Lebaran sebentar lagi, beragam pertanyaan itu akan kembali. Sebenarnya momen lebaran itu untuk menghangatkan kembali silaturahmi setelah beberapa lama tak ketemu atau sebaliknya? Justru memanaskan suasana, membuat malas berjumpa, hingga akhirnya tak ada kehangatan yang diharapkan.
Momen lebaran itu nggak mungkin mau terlewatkan hanya untuk hal-hal nggak penting, kan? Jadi, ya, jangan selalu berada pada posisi sekadar ingin tahu, eh tahu-tahu malah bikin silaturahmi beku dan sulit mencair lagi.
Karena dalam beberapa artikel, saya pernah mengetahui bahwa pertanyaan kapan diharapkan sebagai pembuka jalan sebuah percakapan. Apakah demikian? Duh, sepertinya banyak hal lain, deh. Mungkin boleh juga kapan yang menyasar objek, misal, kapan ya kita bisa kayak orang-orang itu? Pertanyaan ini kita lontarkan saat melihat sekelompok orang. Nah, kita jadi sibuk membicarakan orang itu sebelum beralih pada percakapan lainnya, kan?
Nggak banget mau nyambung silaturahmi malah memberikan kesan yang kena mental banget bagi sang objek percakapan.

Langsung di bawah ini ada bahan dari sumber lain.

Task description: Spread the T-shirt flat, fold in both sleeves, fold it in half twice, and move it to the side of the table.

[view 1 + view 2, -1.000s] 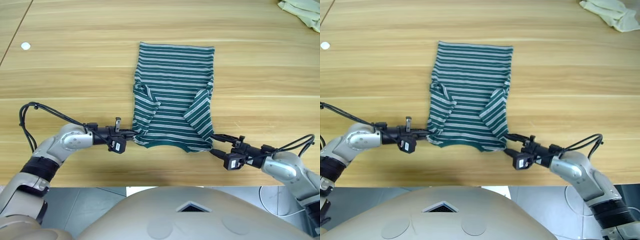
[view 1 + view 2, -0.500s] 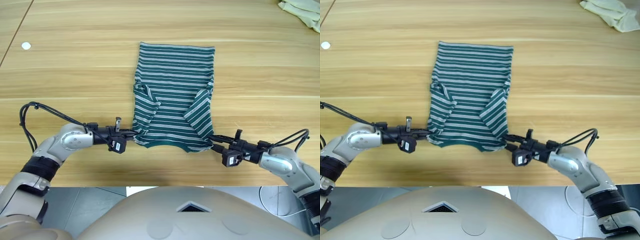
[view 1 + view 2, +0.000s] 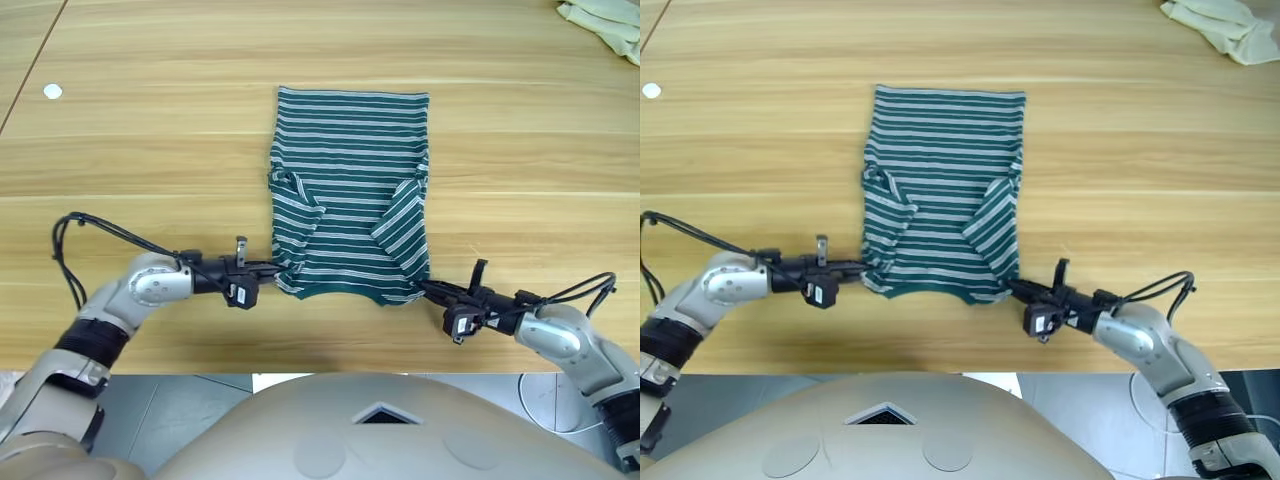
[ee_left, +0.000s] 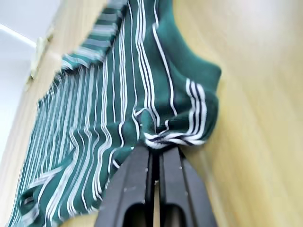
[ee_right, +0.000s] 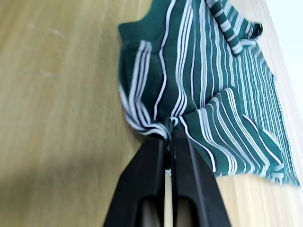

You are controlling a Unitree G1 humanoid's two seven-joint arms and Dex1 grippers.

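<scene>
A green T-shirt (image 3: 350, 190) with white stripes lies flat on the wooden table (image 3: 150, 150), both sleeves folded in over its body. My left gripper (image 3: 272, 268) is shut on the near left corner of the T-shirt (image 4: 161, 137). At the near right corner, my right gripper (image 3: 424, 287) is shut on the T-shirt (image 5: 165, 120). Both grippers rest low at the table's near side, with the cloth bunched at their fingertips.
A pale crumpled cloth (image 3: 603, 22) lies at the far right corner of the table. A small white dot (image 3: 52, 92) sits on the table at the far left. The table's near edge (image 3: 300, 372) runs just behind both grippers.
The right gripper moved in to the near right corner and closed on it. The left gripper shifted slightly right, and the T-shirt's near edge pulled a little narrower.
</scene>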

Jawaban Lucu Pertanyaan Lebaran, Malah Jadi Bumerang
Terus, jawaban lucu pertanyaan lebaran apa yang pernah saya berikan atau dapatkan, ya? Untuk menjawab hal ini saya mesti membuka kembali kenangan, memutar kembali kaset kenangan, dan memikirkan apakah mungkin akan terulang?
Pertanyaan kapan nikah sepertinya sudah menjadi rahasia umum. Jadi tidak perlu merasa kita unik-unik banget saat mendapat pertanyaan ini. Banyak lajang lainnya yang mendapat pertanyaan serupa, kok. Tak semua juga kena mental karena masing-masing punya jawaban.
Saya pernah mengetahui ada teman yang menjawab pertanyaan kapan nikah dengan cara seperti ini.
"Jodoh itu rahasia Allah swt. Sama seperti ajal. Kalau kamu wafatnya, kapan?"
Kalau yang nanya masih teman sebaya kayaknya ini nggak masalah, ya. Beda cerita kalau yang nanya orang tua.
"Insyaallah disegerakan, Tan. ada calonnya, nggak, nih?"